Mario L. Castellanos
The biggest issues I find with fund raising, in order, are: 1. A complete disregard by funders to properly define what stage they will fund. For example, a pre-seed is just that, pre-seed. This has one interpretation - essentially paper napkin, pre-MVP, pre-revenue. I would expect some sort of traction such as customer surveys, use cases, financial and competitive landscape, etc. But in literal terms, BEFORE you plant a seed (the build process), you need dirt and water (funding). At seed stage, it's planted (built). Now you need to nurture it (mo' money). Following that are the alphabet rounds. This makes sense, right? My point in all this is your platform should very clearly categorize/define rounds from the onset, or it's useless (for me at least). And for that, you'll need the magic wand because you'll have to find a method (a list of Q's for investors, I suppose) to determine who is what. 2. While investors typically ask for (if not require) "coachable" founders, the investor world needs coachable funders.

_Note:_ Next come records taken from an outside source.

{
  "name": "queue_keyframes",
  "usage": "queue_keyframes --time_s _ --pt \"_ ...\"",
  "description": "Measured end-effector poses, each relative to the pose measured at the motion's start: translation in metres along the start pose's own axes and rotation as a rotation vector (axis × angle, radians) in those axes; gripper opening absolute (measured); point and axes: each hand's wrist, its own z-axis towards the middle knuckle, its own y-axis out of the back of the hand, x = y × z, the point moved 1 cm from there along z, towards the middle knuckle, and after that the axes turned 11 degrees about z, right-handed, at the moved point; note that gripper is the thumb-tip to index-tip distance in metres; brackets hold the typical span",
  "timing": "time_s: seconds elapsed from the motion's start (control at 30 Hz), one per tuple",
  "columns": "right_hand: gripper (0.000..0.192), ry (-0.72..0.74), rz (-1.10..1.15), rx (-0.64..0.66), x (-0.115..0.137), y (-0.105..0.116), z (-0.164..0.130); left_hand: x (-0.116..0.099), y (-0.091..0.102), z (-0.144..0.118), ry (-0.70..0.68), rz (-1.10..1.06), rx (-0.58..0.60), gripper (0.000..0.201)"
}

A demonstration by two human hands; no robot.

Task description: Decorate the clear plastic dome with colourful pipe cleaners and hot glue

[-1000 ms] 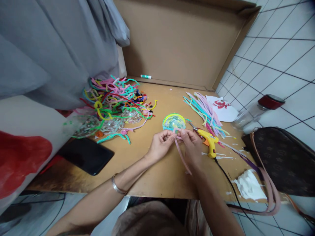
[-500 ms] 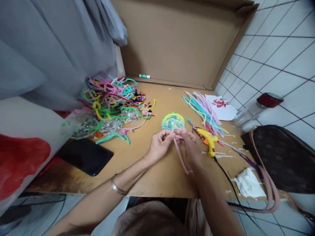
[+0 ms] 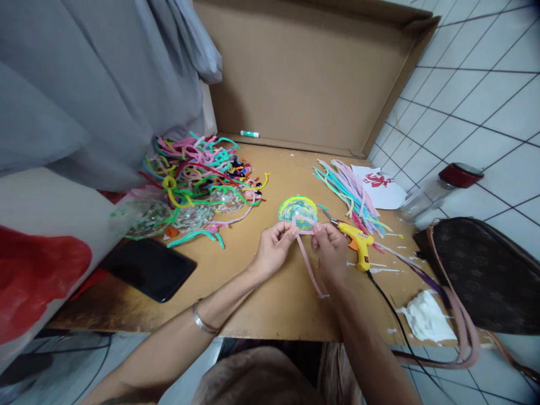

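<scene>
A pink pipe cleaner (image 3: 309, 264) is bent into a small loop at its upper end, with a long tail hanging down toward the table. My left hand (image 3: 274, 247) pinches the loop's left side between thumb and fingers. On the loop's right side, my right hand (image 3: 331, 250) pinches it the same way. Just beyond my fingers lies a clear domed disc (image 3: 291, 209) with green and white patches and a yellow rim; the loop partly covers it. A yellow glue gun (image 3: 358, 242) rests on the table right beside my right hand.
Colourful pipe cleaners (image 3: 198, 163) are heaped at the left, above a black phone (image 3: 149, 269). More pipe cleaners (image 3: 350, 191) lie at the back right. A clear bottle (image 3: 439, 191), a brown bag (image 3: 485, 275) and crumpled tissue (image 3: 428, 316) line the right side. Cardboard (image 3: 304, 73) stands behind.
My hands have drawn slightly apart, my right fingers shifting to the loop's right end. The pink loop now shows wider and more open. The view has shifted slightly.
</scene>
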Motion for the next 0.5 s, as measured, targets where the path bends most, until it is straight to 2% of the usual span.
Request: queue_keyframes --time_s 0.13,0.3,0.5 --pt "0.037 -0.058 0.114 0.006 -0.002 -0.003 0.001 0.003 0.000 0.001 0.013 -0.029 -0.022 0.050" --pt "0.028 -0.194 0.204 0.111 0.001 -0.012 -0.004 0.002 0.000 0.001 0.042 -0.094 -0.060 0.045" --pt "0.026 -0.180 0.183 0.098 0.005 -0.015 -0.007 0.001 0.001 0.001 0.090 -0.121 0.012 0.048"
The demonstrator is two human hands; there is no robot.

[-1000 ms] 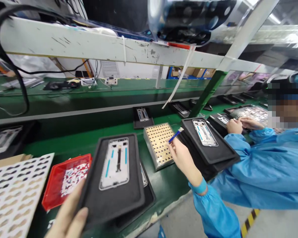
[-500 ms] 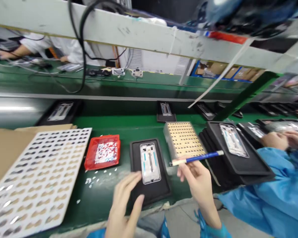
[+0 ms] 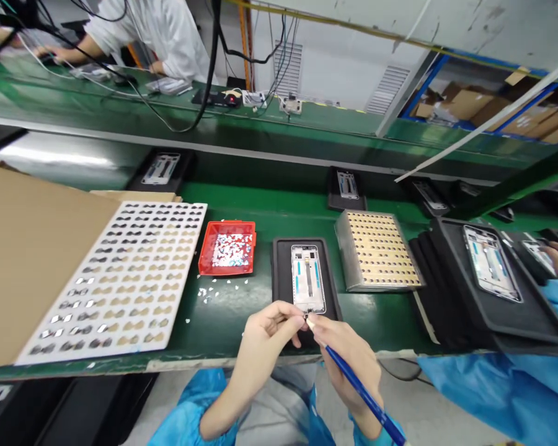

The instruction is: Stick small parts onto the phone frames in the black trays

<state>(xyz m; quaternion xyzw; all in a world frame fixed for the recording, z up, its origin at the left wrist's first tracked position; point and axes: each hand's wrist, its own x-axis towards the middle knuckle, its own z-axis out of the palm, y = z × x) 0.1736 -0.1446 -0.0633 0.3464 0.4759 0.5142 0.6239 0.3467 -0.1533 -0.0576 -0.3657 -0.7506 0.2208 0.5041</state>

I've come across just one funder who stated in a response, "we could be wrong". That's great - that one time. Funders have this belief that because they've read through a thousand pitch dicks, they've seen it all. They've seen a bunch. That's undeniable. And that becomes monotonous. The wall (actually, blinders) pop-ups even faster when the founder has erred, not lied, erred. Their attitude is, "we don't have time to correct a founder's mistake". I get it. But funders should know better - starting up a start-up is very, very difficult. If the premise of the start-up is worthwhile, then it's just as worthwhile to set aside this presumed error until there is clarity. What I suggest here is develop and include a set of checks and balances questions for funders indicating if they have an internal method to avoid errors and false assumptions they make. If not, that to me is an indication they are not coachable (aka, willing to learn), thus won't be much of a partner later on. The automation part of all this is, a couple of little boxes to tick off that both these issues have been addressed.
Sally Rock
Flowlie is amazing, brilliant and I think it's really useful for startup founders and fundraising can now be faster and safer. Thank you Flowlie!